Une rencontre qui en dit long sur l’intensité et la profondeur d’un partenariat énergétique devenu l’un des plus structurants de la diplomatie économique algérienne en Europe.
La délégation comprenait des cadres des ministères allemands des Affaires étrangères et de l’Économie, ainsi que des représentants de poids lourd industriels de premier plan : Bosch, Siemens et VNG — trois noms qui, réunis autour d’une même table avec Sonatrach, signalent que les discussions dépassent largement le cadre protocolaire.
Le gaz naturel algérien, pilier de la sécurité énergétique allemande
Depuis la rupture avec le gaz russe, l’Allemagne a fait de la diversification de ses approvisionnements une priorité nationale absolue. L’Algérie, via Sonatrach, s’est imposée comme l’un des fournisseurs alternatifs les plus fiables. Cette rencontre a permis aux deux parties de dresser un bilan des progrès réalisés dans la commercialisation du gaz naturel algérien, tout en traçant les perspectives d’un approvisionnement renforcé et sécurisé sur le long terme.
La présence de VNG, l’un des principaux négociants et distributeurs de gaz en Allemagne, n’est pas anodine : elle témoigne d’un intérêt commercial concret, au-delà des intentions diplomatiques.
Hydrogène vert : Sonatrach dans la course aux énergies du futur
L’un des volets les plus ambitieux de cette coopération concerne l’hydrogène vert. Les deux délégations ont fait le point sur l’avancement des projets pilotes de production d’hydrogène vert développés par Sonatrach dans le cadre de groupes de travail conjoints algéro-allemands. Un chantier technologique où l’expertise de Siemens et Bosch pourrait jouer un rôle décisif, notamment dans la conception des infrastructures de production et de transport.
Pour l’Allemagne, qui s’est fixé des objectifs ambitieux d’importation d’hydrogène vert d’ici 2030, l’Algérie représente un partenaire géographiquement et logistiquement idéal — à portée de pipeline via la Méditerranée.

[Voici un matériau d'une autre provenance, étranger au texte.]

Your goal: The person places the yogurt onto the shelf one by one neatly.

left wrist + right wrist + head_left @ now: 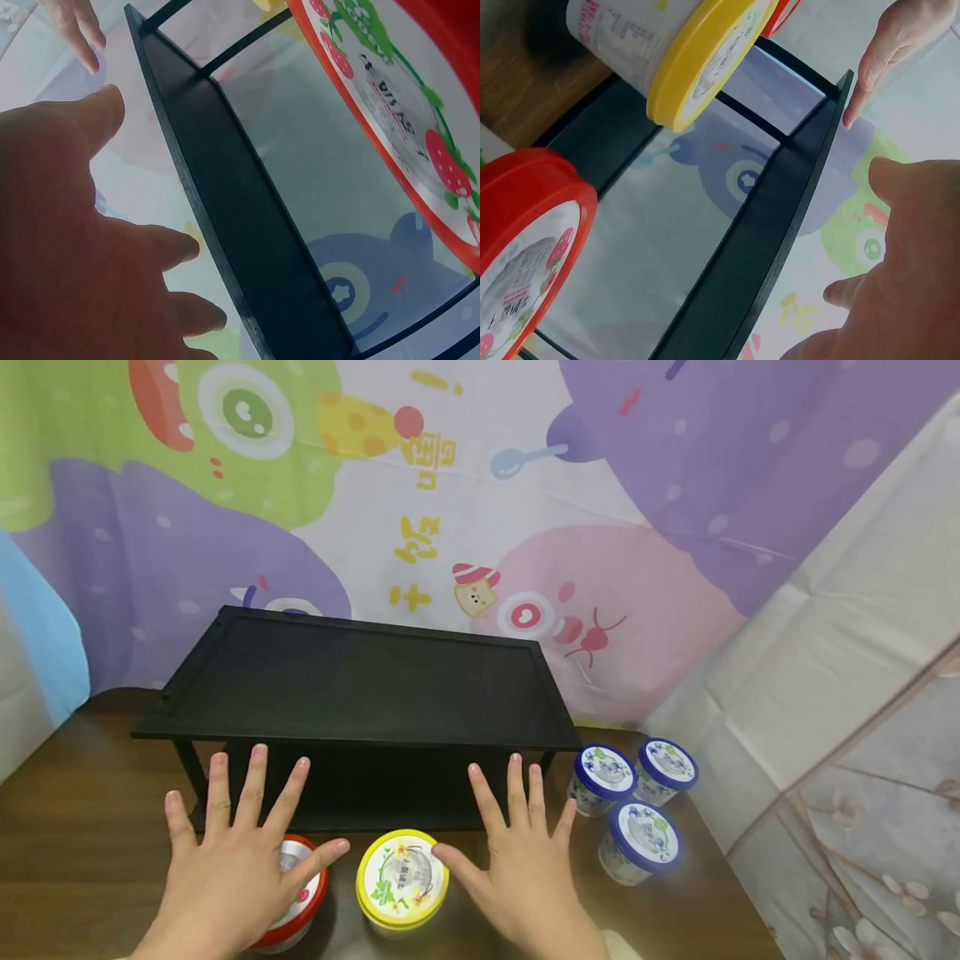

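Both hands hover palm down with fingers spread, holding nothing. My left hand (232,868) is over a red-lidded ice cream cup (300,902), partly covering it; that strawberry-patterned lid (405,112) is large in the left wrist view. A yellow-lidded cup (402,877) stands between the hands, its edge overlapped by my right thumb in the head view. My right hand (528,872) is in front of the shelf's right half. Another red-lidded cup (536,247) shows close up in the right wrist view, hidden from the head view.
A black two-tier shelf (360,681) stands on the brown wooden table (67,827), just beyond the fingertips. To its right are blue-lidded cups, one in front (643,839), one behind (600,777) and one farther right (666,768). A cartoon-printed curtain (480,510) hangs behind.
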`<state>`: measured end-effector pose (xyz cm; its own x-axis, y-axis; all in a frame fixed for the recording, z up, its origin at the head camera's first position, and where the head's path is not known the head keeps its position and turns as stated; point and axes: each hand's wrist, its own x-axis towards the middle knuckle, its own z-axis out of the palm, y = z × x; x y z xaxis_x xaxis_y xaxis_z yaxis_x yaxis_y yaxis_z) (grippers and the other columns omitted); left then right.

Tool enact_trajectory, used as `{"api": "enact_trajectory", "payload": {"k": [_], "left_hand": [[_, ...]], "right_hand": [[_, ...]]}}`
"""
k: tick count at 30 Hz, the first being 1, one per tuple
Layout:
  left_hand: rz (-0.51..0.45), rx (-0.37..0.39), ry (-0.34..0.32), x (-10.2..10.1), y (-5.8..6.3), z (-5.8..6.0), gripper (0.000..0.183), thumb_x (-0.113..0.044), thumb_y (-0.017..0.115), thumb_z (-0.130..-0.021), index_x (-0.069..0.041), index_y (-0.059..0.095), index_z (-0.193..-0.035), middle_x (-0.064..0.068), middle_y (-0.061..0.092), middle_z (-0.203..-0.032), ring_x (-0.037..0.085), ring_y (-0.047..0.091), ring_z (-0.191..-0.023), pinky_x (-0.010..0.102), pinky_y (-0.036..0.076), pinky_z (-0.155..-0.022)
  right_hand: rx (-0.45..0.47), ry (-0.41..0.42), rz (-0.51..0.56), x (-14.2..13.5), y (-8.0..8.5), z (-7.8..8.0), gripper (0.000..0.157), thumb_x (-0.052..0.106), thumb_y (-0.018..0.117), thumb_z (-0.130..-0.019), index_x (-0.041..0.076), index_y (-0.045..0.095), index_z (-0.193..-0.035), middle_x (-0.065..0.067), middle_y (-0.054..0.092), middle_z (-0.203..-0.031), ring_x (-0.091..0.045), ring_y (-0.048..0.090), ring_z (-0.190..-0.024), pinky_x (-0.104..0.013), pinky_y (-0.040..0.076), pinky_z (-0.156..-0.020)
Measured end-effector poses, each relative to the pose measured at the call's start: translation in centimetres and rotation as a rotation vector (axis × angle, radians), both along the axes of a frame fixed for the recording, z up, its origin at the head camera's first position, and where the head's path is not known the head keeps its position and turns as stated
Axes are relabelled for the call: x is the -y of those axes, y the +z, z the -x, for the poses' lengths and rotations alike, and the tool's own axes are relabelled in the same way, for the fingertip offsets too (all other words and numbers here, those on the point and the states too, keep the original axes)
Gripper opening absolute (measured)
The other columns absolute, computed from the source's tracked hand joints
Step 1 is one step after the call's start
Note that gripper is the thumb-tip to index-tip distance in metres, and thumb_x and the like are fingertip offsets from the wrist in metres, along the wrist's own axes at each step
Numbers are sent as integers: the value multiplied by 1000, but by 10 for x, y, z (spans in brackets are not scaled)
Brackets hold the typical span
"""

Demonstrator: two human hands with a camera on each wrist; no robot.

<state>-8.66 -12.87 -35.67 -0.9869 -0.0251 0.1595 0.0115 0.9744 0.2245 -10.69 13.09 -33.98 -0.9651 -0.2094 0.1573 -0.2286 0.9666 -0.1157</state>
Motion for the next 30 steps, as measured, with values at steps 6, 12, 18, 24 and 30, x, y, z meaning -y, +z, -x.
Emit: {"api": "enact_trajectory", "payload": {"k": [6,12,18,24,30], "left_hand": [[0,-5,16,3,1,-1,98,-86,26,-74,-29,3,-150,16,-12,-156,42,-26,-137,69,-24,-96],[-13,7,39,12,1,-2,102,-87,29,-73,-26,5,-151,21,-9,-155,44,-26,-136,69,-27,-94],[-26,37,40,29,-2,-2,102,-84,34,-75,-24,0,-151,26,-11,-153,50,-25,-133,72,-22,-93],[-31,54,98,57,-8,-1,104,-81,38,-77,-19,-3,-150,34,-8,-149,54,-24,-129,76,-15,-93],[-113,77,136,89,-18,2,106,-75,42,-81,-8,-3,-149,41,-4,-144,61,-19,-126,80,-8,-91]], "right_hand": [[-14,-11,-8,-6,0,1,84,78,40,-79,47,-1,-145,-12,6,-157,-36,1,-145,-75,6,-102],[-7,-27,-16,-14,-1,4,88,78,44,-76,46,0,-146,-11,4,-158,-35,2,-145,-73,8,-103],[31,-49,-6,-27,1,7,99,87,43,-66,45,4,-147,-9,6,-158,-35,2,-145,-72,6,-105],[82,-53,23,-43,1,10,109,88,50,-58,41,10,-148,-9,10,-158,-35,5,-145,-70,8,-105],[98,-20,84,-58,-4,14,115,84,62,-52,35,19,-148,-9,18,-156,-34,13,-144,-71,13,-104]]}}
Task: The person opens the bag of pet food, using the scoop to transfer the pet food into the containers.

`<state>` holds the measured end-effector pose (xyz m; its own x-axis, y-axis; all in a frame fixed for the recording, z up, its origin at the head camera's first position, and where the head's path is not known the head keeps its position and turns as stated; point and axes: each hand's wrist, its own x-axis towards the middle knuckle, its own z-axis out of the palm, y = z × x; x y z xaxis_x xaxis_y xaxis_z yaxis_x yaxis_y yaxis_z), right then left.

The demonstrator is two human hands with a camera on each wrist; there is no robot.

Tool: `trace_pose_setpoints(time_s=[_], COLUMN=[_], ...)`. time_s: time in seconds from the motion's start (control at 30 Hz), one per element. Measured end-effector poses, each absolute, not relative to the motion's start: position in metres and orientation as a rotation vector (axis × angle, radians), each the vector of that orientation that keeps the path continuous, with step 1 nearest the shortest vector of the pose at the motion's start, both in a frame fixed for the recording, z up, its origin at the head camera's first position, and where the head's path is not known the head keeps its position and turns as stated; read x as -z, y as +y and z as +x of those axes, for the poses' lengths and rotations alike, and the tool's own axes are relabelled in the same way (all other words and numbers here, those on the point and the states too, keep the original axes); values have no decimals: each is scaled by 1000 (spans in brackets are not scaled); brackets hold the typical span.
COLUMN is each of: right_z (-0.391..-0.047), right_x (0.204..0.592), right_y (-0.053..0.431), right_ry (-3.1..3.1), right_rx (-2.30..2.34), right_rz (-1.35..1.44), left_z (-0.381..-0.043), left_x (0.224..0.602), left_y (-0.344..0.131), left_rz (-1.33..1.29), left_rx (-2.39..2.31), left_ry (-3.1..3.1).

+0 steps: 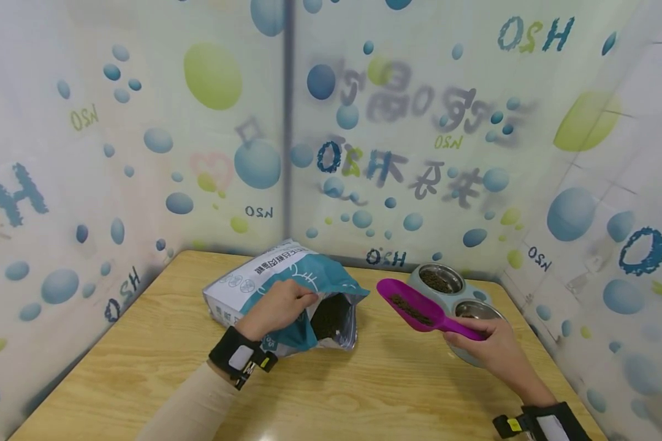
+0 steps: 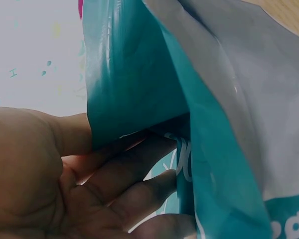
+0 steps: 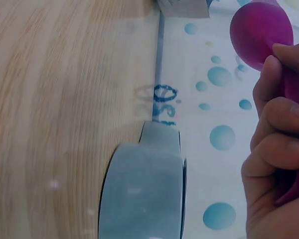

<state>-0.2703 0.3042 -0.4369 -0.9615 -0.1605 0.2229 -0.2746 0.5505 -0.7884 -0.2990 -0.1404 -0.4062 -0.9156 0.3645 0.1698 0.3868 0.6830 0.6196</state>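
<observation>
My left hand (image 1: 278,306) pinches the top edge of a teal-and-white pet food bag (image 1: 325,275), with its thumb on one side of the film and its fingers behind. The bag lies on its side, mouth open towards the front right, with dark kibble (image 1: 331,315) inside. In the right wrist view, the fingers of my right hand (image 1: 496,349) curl round the handle of a magenta scoop (image 1: 437,316). Kibble (image 1: 410,309) lies in the scoop, which hangs above the table between the bag and a pale blue double bowl stand (image 3: 142,194). My right hand partly hides the stand.
The stand's far metal bowl (image 1: 441,278) contains kibble; the nearer bowl (image 1: 477,310) is partly covered by my hand. Everything stands on a wooden table (image 1: 358,392). Patterned curtains (image 1: 397,153) enclose its back and sides, close behind the bag and stand.
</observation>
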Motion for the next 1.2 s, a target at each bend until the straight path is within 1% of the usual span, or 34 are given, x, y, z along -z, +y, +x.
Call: trace_pose_setpoints(time_s=[0.33,0.6,1.07,1.2], right_z=[-261,-260,-253,-250], right_x=[432,426,400,393], right_y=[334,362,403,413], right_ry=[-2718,-2771,-2947,-2991], right_rx=[-1333,-1078,-884,-752], right_rz=[205,135,-191,-140], left_z=[-299,-300,-299,-299], left_x=[407,408,406,406], left_y=[-141,-141,-140,-140], left_rz=[-629,-616,-608,-610], left_rx=[1061,1063,1072,1071], left_ry=[-2845,-2855,-2859,-2860])
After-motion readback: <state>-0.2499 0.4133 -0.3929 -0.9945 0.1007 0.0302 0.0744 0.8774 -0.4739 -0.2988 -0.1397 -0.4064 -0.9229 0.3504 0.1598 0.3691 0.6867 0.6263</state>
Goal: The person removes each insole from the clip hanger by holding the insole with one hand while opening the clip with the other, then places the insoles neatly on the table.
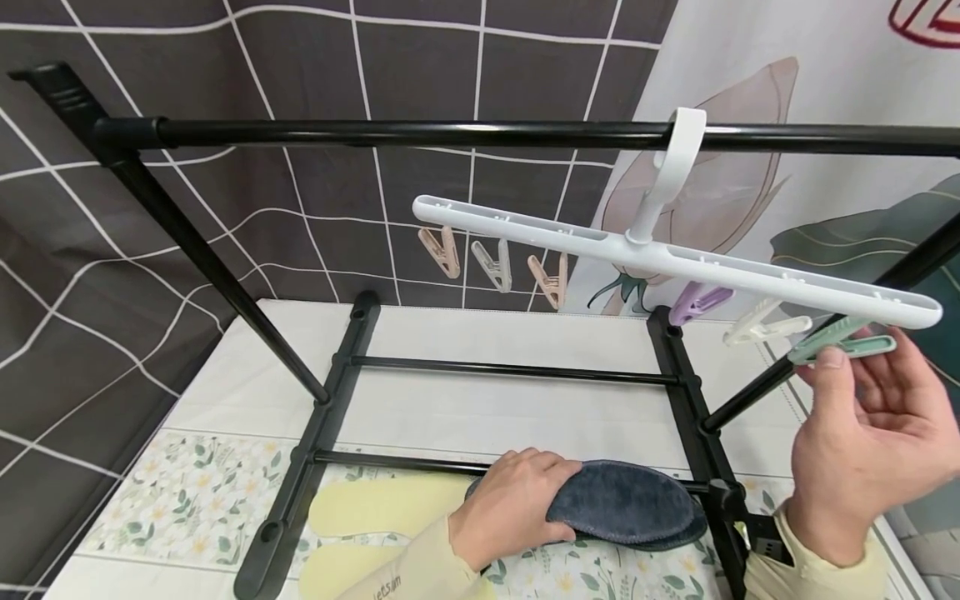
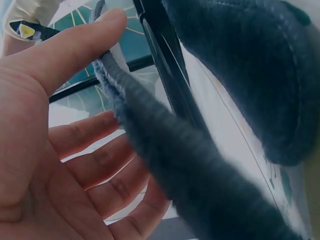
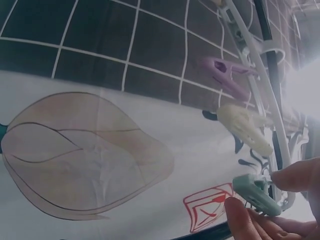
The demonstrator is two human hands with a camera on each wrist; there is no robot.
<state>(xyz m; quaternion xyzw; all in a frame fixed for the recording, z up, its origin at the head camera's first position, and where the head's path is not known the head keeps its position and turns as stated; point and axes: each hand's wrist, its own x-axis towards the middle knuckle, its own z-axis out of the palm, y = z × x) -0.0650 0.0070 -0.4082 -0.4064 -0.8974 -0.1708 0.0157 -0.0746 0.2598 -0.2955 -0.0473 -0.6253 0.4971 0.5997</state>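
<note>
My left hand (image 1: 517, 507) grips a dark blue fuzzy insole (image 1: 626, 502) low over the floor. Its thumb lies on one face and the fingers on the other in the left wrist view, where a second dark blue insole (image 2: 255, 75) shows apart from it. With thumb and fingers, my right hand (image 1: 873, 442) pinches a green clip (image 1: 840, 340) at the right end of a white clip hanger (image 1: 525, 231). A cream clip (image 1: 761, 323) and a purple clip (image 1: 697, 302) hang beside it; farther left are two peach clips and a grey one (image 1: 495, 265).
The hanger hooks over the black top bar (image 1: 405, 133) of a rack, whose black base (image 1: 517, 371) stands on the white and floral floor. Two yellow insoles (image 1: 382, 504) lie left of my left hand. A dark checked curtain (image 1: 420, 75) hangs behind.
</note>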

TaqatHy+ : le projet qui réconcilie gaz et climat
Les discussions ont également porté sur l’état d’avancement du projet TaqatHy+, initiative conjointe centrée sur deux enjeux climatiques majeurs : la réduction des émissions de méthane et la limitation des opérations de torchage dans l’industrie gazière algérienne. Un chantier technique autant qu’environnemental, qui permet à l’Algérie de renforcer sa crédibilité climatique tout en modernisant son outil industriel avec le concours de technologies allemandes de pointe.
Miloud Medjelled a souligné à cette occasion la nécessité de poursuivre les échanges techniques entre experts des deux pays et de concrétiser de nouveaux projets innovants, notamment dans la fabrication et la localisation des équipements pétroliers et gaziers — un axe stratégique pour réduire la dépendance aux importations et renforcer l’intégration industrielle nationale.
Un partenariat mutuellement indispensable
L’équation est claire : l’Allemagne a besoin du gaz algérien aujourd’hui, et de l’hydrogène vert algérien demain. L’Algérie, elle, a besoin des technologies, du savoir-faire et des investissements allemands pour moderniser son industrie énergétique et réussir sa transition vers un modèle à plus faible empreinte carbone.
Ce partenariat, qualifié par les deux parties de solide et distingué, repose désormais sur trois piliers complémentaires : la sécurité d’approvisionnement gazier, le développement de l’hydrogène vert, et la décarbonation de l’industrie pétrogazière. Trois chantiers qui, ensemble, positionnent l’axe Alger–Berlin comme l’un des partenariats énergétiques les plus stratégiques du bassin méditerranéen pour la décennie à venir.